Anarchiste-libertaire pur jus, n'ayant jamais fait allégeance à aucune bannière, se méfiant même du grégarisme et du sectarisme de ses camarades contestataires, Jossot, déçu par ses pairs et les usages de la presse française, affecté par des malheurs personnels (la mort de sa fille) finit par quitter en 1913 la France honnie pour la Tunisie, où il se mêla aux indigènes, embrassant temporairement l'islam pour mieux rejeter son passé.

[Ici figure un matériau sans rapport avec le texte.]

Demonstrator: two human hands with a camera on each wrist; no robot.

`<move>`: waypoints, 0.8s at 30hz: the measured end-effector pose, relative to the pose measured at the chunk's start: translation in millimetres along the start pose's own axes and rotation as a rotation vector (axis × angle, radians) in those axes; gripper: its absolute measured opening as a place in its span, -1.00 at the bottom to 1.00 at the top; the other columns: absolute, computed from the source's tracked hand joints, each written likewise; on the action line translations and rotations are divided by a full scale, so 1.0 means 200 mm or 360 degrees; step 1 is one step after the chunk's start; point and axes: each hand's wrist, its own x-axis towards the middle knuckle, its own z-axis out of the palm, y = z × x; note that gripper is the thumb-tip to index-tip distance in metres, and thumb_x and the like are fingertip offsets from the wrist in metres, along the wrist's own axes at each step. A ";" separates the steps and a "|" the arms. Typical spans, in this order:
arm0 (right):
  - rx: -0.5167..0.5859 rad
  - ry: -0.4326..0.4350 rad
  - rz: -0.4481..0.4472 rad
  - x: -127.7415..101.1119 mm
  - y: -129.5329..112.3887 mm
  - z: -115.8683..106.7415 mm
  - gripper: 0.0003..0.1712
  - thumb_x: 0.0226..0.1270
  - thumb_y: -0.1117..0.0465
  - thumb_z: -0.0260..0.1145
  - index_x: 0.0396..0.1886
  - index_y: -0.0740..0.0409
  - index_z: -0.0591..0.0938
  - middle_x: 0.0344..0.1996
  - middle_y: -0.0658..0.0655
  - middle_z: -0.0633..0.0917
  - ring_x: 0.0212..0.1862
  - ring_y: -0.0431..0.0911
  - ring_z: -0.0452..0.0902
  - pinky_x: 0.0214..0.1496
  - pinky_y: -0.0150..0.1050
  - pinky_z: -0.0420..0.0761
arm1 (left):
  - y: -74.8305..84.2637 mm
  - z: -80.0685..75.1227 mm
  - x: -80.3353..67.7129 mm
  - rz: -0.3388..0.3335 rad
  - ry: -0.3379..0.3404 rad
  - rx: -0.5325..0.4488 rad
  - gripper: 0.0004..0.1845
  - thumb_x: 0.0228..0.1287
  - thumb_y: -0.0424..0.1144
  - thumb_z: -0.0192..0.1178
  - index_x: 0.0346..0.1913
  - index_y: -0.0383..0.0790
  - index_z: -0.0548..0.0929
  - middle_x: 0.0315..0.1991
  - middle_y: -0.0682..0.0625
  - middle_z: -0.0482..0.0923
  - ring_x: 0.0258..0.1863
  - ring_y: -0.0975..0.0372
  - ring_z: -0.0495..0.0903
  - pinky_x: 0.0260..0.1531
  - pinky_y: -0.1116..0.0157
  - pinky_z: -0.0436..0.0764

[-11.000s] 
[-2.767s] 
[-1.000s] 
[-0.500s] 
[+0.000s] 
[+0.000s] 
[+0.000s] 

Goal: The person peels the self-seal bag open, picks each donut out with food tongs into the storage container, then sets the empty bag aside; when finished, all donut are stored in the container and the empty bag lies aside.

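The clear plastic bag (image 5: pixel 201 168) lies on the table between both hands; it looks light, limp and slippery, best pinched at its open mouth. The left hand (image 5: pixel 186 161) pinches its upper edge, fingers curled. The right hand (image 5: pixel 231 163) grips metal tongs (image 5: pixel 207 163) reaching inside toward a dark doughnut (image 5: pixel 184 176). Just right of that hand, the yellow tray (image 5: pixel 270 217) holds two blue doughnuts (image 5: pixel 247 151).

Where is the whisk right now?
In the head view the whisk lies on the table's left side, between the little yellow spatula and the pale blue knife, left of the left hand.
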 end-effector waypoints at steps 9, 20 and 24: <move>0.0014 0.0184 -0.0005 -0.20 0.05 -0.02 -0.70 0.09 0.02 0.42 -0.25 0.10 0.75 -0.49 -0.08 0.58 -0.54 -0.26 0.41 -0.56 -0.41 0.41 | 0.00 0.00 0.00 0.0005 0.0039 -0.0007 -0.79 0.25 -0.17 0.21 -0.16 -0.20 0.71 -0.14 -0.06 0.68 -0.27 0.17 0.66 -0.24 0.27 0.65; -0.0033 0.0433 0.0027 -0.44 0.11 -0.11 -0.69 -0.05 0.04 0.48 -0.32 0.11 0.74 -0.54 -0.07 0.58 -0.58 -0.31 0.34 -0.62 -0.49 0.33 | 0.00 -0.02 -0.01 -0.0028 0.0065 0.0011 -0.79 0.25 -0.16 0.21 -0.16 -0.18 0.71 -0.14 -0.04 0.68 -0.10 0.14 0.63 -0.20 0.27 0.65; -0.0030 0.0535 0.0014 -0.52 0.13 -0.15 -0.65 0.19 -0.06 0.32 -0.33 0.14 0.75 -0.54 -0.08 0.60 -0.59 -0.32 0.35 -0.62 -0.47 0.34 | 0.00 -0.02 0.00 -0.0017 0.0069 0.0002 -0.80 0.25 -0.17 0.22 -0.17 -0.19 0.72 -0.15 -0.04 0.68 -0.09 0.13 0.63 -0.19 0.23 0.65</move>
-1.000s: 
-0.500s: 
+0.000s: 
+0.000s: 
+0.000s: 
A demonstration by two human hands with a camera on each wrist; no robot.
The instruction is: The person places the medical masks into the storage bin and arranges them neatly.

L'expo rassemble un éventail d'une grande richesse de toutes les facettes de sa production graphique, dessins de presse, caricatures, illustrations, affiches, publicités, aquarelles, toiles, mais aussi des écrits qu'il faut prendre le temps de lire. Jossot écrivait avec le même talent et la même fureur qu'il dessinait, et son analyse au vitriol des travers de la société qu'il a fuie au début du XXème siècle résonne avec un écho encore à ce point assourdissant, qu'on la croirait vilipender notre début de XXIème siècle. C'est dire si Jossot n'a rien perdu de sa puissance, de sa hargne, et si son influence a pu être reconnue encore aujourd'hui par les plus grands dessinateurs de presse.